The write side in OpenCQRS
OpenCQRS maps these write side components directly to its architecture. The command bus is the Command Router, which routes commands to the correct handler. Events are loaded through the Event Repository and then applied by State Rebuilding Handlers to reconstruct instance state. Your write model - the business rules - stays cleanly separated from all of this infrastructure.
When you conflate the write model with the write side, infrastructure starts leaking into your business logic. You end up with command handlers that contain validation rules, write models that manage database transactions, or business logic scattered across middleware - and suddenly there is no single place where you can point and say "this is where the decision happens." Keeping the boundary sharp prevents this drift entirely.
The practical payoff is testability. Your write model is pure logic - you can test it by constructing state, calling the function, and asserting the result, without a database, a message broker, or a running application (1). Your write side is infrastructure - it handles routing, state loading, persistence, and error translation. Changes to how you persist events do not affect your business rules. Changes to your business rules do not affect how commands are routed.
- OpenCQRS provides a dedicated test fixture that makes this pattern concrete. You supply prior events, execute a command, and assert the outcome - all without any infrastructure. See Command Handling Tests for the full API.
Why This Matters
Everything I have described - the self-contained decision unit, the independence from any specific pattern, the separation from infrastructure - serves a purpose that goes beyond architectural aesthetics. The write model is the contract between your business and your code. When a product owner says "applications above $50,000 require manual review," there should be exactly one place in your codebase where that rule lives - one place, one truth.

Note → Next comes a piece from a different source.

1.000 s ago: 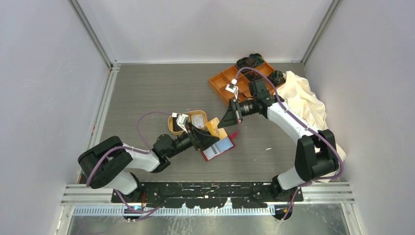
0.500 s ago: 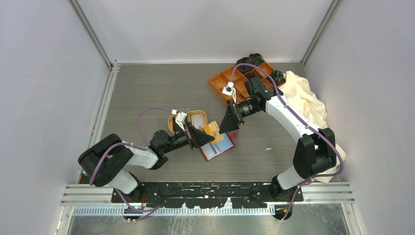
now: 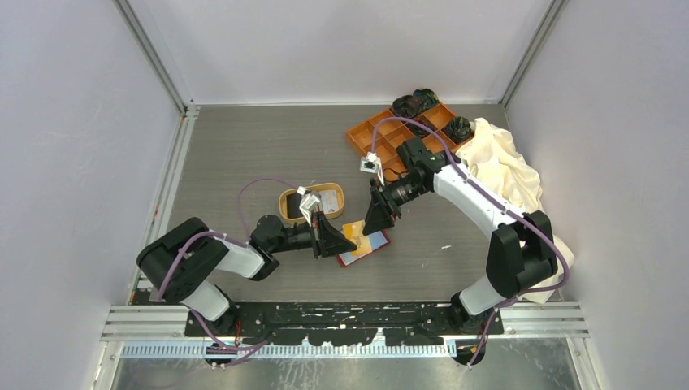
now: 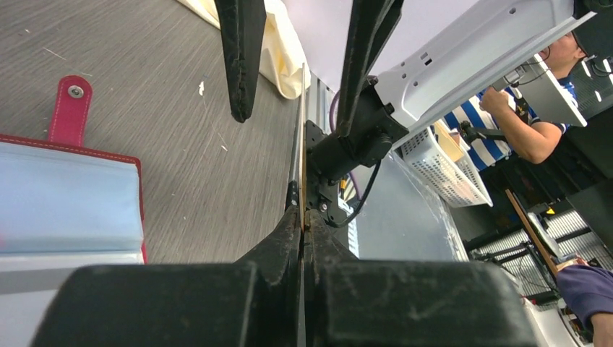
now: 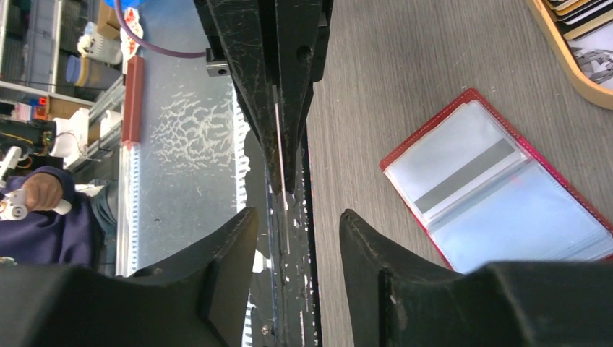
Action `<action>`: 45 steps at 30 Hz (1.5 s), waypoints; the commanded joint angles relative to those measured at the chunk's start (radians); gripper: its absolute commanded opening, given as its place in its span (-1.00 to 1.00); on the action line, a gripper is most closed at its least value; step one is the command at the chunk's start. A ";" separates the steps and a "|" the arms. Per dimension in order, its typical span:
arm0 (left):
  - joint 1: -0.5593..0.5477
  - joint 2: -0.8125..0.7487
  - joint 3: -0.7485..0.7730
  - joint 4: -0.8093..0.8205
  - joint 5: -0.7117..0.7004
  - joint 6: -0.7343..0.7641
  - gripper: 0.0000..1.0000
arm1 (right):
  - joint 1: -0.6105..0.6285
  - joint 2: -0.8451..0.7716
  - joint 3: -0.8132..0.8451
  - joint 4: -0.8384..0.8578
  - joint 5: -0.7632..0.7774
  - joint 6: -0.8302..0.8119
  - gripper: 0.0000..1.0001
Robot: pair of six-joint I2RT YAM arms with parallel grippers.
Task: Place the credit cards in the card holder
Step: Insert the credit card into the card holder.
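In the top view the left claw (image 3: 353, 242) and right claw (image 3: 376, 231) cover part of the card holder (image 3: 362, 253), hiding its slots. From the left wrist, the card (image 4: 302, 123) pinched in the left claw shows only as a thin edge, its faces unseen. There the card holder runs off the left edge and the right claw's fingers (image 4: 242, 58) off the top. From the right wrist, the card holder is cut by the right edge and the oval dish (image 5: 571, 66) by the top corner. The cards (image 5: 578, 14) in it show only in part. The orange tray (image 3: 370, 130) sits partly behind the right arm (image 3: 479, 199), its dark contents too small to name.
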 commanded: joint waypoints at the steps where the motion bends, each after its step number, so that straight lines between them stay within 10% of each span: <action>1: 0.004 0.014 0.037 0.049 0.048 0.010 -1.00 | 0.029 -0.043 -0.008 0.106 0.039 0.073 -0.03; 19: 0.004 -0.002 0.034 0.004 0.021 0.022 -0.99 | 0.049 -0.001 0.068 -0.048 -0.015 -0.007 -0.98; 22: 0.004 -0.043 0.015 -0.049 -0.041 0.018 -0.52 | 0.040 0.004 0.079 -0.065 0.009 -0.005 -0.98; 25: 0.004 -0.166 -0.038 -0.178 -0.170 0.032 -0.05 | -0.014 0.005 0.018 0.031 0.009 0.112 -0.98; 32: -0.059 -0.728 -0.049 -1.070 -0.609 0.131 0.39 | -0.073 0.007 -0.139 0.376 0.172 0.420 -0.98; 38: -0.076 -0.934 -0.118 -1.218 -0.775 -0.065 0.31 | -0.069 0.086 -0.146 0.407 0.251 0.431 -0.98; 45: -0.178 -0.737 -0.053 -1.229 -0.910 -0.194 0.19 | -0.036 0.168 -0.121 0.398 0.309 0.429 -0.98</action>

This has immediate practical consequences. When a business rule changes, you change one thing - you open the write model, modify the rule, and the system reflects the new reality. The write model is the single authority, and everyone - developers, testers, product owners - knows where to look.

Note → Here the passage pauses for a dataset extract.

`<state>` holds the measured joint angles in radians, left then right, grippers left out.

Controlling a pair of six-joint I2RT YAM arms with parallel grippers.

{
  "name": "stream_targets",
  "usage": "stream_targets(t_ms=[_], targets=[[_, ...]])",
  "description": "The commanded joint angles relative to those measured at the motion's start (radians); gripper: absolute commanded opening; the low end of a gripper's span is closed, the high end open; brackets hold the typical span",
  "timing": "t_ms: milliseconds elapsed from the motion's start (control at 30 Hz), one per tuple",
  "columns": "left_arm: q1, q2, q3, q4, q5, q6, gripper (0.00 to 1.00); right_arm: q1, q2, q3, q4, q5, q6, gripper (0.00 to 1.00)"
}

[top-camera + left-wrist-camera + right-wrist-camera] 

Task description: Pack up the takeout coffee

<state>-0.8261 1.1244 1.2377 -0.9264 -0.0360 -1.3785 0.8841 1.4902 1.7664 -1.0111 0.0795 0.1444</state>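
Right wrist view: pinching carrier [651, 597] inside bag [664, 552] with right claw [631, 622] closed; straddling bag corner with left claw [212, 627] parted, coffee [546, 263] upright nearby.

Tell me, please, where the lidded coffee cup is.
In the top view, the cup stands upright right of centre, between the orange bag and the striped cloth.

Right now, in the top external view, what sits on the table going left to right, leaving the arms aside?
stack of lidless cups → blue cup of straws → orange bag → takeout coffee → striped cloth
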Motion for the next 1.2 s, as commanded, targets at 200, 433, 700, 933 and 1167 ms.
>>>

The write model also draws a hard line on one of the hardest questions in software architecture: where exactly does business logic end and infrastructure begin? Everything inside the write model is business logic, everything outside it is infrastructure. No gray area, no ambiguity about where a new rule belongs.

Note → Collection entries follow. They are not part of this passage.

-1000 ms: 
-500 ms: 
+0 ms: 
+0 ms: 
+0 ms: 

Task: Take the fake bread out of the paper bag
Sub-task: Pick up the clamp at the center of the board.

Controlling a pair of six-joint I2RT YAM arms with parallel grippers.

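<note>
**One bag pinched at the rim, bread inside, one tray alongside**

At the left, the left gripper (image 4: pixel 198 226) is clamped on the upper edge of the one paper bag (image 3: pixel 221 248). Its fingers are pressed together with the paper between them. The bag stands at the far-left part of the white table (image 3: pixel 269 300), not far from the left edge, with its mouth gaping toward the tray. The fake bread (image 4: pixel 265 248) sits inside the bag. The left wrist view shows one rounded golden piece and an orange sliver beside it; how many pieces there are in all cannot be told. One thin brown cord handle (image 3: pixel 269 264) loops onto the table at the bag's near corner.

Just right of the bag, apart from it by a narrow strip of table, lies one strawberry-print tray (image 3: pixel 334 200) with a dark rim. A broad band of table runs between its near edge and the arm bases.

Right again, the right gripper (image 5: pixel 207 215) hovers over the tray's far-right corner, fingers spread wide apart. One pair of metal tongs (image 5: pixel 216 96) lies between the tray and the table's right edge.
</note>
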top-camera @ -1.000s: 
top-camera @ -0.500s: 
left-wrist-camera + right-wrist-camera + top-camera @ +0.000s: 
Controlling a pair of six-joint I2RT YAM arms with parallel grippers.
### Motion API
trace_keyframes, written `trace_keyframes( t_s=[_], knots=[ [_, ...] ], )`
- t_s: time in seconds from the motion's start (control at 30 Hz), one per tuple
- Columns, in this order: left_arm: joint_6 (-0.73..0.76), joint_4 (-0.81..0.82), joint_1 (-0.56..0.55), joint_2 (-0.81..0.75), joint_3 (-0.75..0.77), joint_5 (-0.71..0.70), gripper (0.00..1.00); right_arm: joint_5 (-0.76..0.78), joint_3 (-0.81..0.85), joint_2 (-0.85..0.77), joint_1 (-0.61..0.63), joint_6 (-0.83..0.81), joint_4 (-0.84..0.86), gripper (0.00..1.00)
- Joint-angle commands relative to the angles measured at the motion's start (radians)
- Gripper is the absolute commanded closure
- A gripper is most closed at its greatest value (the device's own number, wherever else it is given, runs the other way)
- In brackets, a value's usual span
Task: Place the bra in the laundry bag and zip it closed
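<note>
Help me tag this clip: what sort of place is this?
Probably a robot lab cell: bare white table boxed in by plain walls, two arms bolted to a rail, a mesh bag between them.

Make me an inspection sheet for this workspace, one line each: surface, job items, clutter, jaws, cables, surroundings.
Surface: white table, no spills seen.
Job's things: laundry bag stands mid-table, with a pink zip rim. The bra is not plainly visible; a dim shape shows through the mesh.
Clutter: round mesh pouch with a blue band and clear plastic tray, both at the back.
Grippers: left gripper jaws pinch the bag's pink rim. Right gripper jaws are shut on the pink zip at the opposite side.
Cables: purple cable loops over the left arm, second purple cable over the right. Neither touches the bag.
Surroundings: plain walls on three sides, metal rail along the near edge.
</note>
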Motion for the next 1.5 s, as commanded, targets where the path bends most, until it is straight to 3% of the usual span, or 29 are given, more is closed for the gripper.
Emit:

Connect this back to the read models from the previous article. Read models serve consumers - they transform events into exactly the data each user, dashboard, or external system needs. The write model serves the business rules - it is the sole authority over what is allowed and what is not. Together, they form the two halves of CQRS: the write model decides, the read models display. Neither side depends on the other, and both evolve independently - that is not architectural elegance for its own sake, it is the reason your system can grow without collapsing under its own weight.
What you have learned
You have seen that a plain function qualifies as a write model if it fulfills the contract: state in, decision out. You have seen that aggregates are one shape, not the definition. The separation between write model and write side keeps your business logic pure and your infrastructure replaceable. The write model is where your business rules live, where you go when requirements change, and the contract that keeps your business and your code aligned.